WORK TO BE COMPLETED - Only the lines from the beginning of the data below through the line that contains "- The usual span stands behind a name" should be repeated, exactly as written.

DATA EXCERPT -
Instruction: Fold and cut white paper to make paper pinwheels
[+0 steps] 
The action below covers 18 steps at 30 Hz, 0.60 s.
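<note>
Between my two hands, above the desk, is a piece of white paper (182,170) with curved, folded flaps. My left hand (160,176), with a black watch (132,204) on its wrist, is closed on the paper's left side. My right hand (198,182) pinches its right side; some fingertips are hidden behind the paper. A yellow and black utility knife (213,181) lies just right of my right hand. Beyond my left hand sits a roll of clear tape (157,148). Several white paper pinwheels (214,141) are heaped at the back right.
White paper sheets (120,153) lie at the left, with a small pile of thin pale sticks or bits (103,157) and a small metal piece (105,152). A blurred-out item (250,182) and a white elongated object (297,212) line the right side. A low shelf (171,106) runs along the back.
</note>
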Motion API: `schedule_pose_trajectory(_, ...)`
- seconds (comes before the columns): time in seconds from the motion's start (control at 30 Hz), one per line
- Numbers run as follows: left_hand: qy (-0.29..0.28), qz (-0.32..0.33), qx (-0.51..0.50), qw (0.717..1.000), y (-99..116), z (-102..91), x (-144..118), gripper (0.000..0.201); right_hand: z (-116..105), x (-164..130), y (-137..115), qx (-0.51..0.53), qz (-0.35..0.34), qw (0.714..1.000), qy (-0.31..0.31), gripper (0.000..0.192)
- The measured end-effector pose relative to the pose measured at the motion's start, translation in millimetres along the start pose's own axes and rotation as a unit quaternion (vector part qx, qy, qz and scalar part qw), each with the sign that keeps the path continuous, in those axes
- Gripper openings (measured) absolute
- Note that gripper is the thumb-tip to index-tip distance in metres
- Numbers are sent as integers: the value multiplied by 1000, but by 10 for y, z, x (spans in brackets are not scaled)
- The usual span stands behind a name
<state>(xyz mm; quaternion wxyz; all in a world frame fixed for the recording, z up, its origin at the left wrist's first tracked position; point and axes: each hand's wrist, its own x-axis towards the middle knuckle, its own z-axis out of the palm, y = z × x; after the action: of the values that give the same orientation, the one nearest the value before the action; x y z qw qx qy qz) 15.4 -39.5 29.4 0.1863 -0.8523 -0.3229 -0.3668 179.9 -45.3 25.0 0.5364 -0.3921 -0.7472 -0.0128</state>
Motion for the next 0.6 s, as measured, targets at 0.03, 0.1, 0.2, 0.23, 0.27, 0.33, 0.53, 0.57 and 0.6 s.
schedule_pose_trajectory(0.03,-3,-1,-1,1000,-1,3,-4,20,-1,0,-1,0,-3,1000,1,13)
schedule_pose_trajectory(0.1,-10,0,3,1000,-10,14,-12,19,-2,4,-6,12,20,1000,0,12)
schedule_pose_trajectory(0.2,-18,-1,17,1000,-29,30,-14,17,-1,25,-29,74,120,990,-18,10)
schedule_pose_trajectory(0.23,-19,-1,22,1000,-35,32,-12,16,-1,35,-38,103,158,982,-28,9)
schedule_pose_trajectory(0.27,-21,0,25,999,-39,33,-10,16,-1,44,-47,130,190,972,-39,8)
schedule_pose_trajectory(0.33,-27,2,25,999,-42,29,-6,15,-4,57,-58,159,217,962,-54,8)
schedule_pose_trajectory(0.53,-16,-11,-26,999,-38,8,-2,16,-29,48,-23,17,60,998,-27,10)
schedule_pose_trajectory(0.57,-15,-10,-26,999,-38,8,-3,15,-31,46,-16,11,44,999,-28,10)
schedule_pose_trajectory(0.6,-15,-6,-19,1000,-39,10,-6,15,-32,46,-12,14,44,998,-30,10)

WRITTEN RESPONSE -
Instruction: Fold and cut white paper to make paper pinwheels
[+0 steps] 
The action below covers 18 steps at 30 Hz, 0.60 s.
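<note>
Between my two hands, above the desk, is a piece of white paper (182,170) with curved, folded flaps. My left hand (160,176), with a black watch (132,204) on its wrist, is closed on the paper's left side. My right hand (198,182) pinches its right side; some fingertips are hidden behind the paper. A yellow and black utility knife (213,181) lies just right of my right hand. Beyond my left hand sits a roll of clear tape (157,148). Several white paper pinwheels (214,141) are heaped at the back right.
White paper sheets (120,153) lie at the left, with a small pile of thin pale sticks or bits (103,157) and a small metal piece (105,152). A blurred-out item (250,182) and a white elongated object (297,212) line the right side. A low shelf (171,106) runs along the back.
</note>
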Motion API: `schedule_pose_trajectory(_, ...)`
- seconds (comes before the columns): time in seconds from the motion's start (control at 30 Hz), one per line
- Numbers run as follows: left_hand: qy (-0.29..0.28), qz (-0.32..0.33), qx (-0.51..0.50), qw (0.717..1.000), y (-99..116), z (-102..91), x (-144..118), gripper (0.000..0.201); right_hand: z (-116..105), x (-164..130), y (-137..115), qx (-0.51..0.53), qz (-0.35..0.34), qw (0.714..1.000), qy (-0.31..0.31), gripper (0.000..0.192)
- The measured end-effector pose relative to the pose measured at the motion's start, translation in millimetres along the start pose's own axes and rotation as a unit quaternion (vector part qx, qy, qz and scalar part qw), each with the sign that keeps the path continuous, in those axes
- Gripper openings (measured) absolute
- Note that gripper is the thumb-tip to index-tip distance in metres
- Numbers are sent as integers: the value multiplied by 1000, but by 10 for y, z, x (spans in brackets are not scaled)
- The usual span stands behind a name

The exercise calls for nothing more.